§ WHAT YOU HAVE TO DO:
From the line containing "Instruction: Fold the" down to the last line of the listing, quote everything word for word, and nothing else, keeping pictures out.

····················

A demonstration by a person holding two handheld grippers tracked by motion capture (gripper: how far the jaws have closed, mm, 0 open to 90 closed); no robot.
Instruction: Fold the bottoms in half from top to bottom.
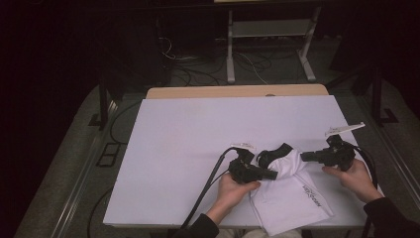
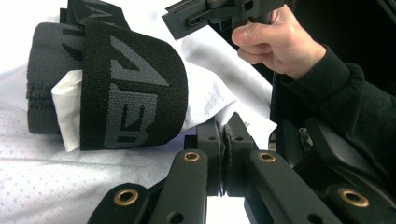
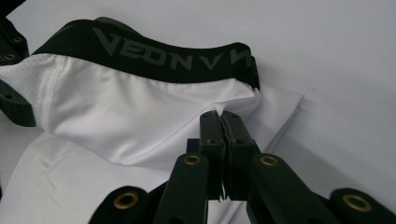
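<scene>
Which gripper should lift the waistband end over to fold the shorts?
Probably left. The left gripper is pinched on the white shorts beside the black waistband; the right gripper clamps the fabric's far edge.

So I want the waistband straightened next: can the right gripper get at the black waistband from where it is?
Probably yes: the black waistband lies open just beyond the right gripper, nothing between, but its jaws are shut on the white fabric.

Far and left: we see bare table (image 1: 198,129), open for passing
Between the grippers: the white shorts (image 1: 289,191) block us
Right edge: seemingly little room
</scene>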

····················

§ RESPONSE TO THE EXERCISE:
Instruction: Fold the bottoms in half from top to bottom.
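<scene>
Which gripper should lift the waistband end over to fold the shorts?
Probably left. The left gripper is pinched on the white shorts beside the black waistband; the right gripper clamps the fabric's far edge.

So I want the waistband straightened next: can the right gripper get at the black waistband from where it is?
Probably yes: the black waistband lies open just beyond the right gripper, nothing between, but its jaws are shut on the white fabric.

Far and left: we see bare table (image 1: 198,129), open for passing
Between the grippers: the white shorts (image 1: 289,191) block us
Right edge: seemingly little room
</scene>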

This output completes the exercise.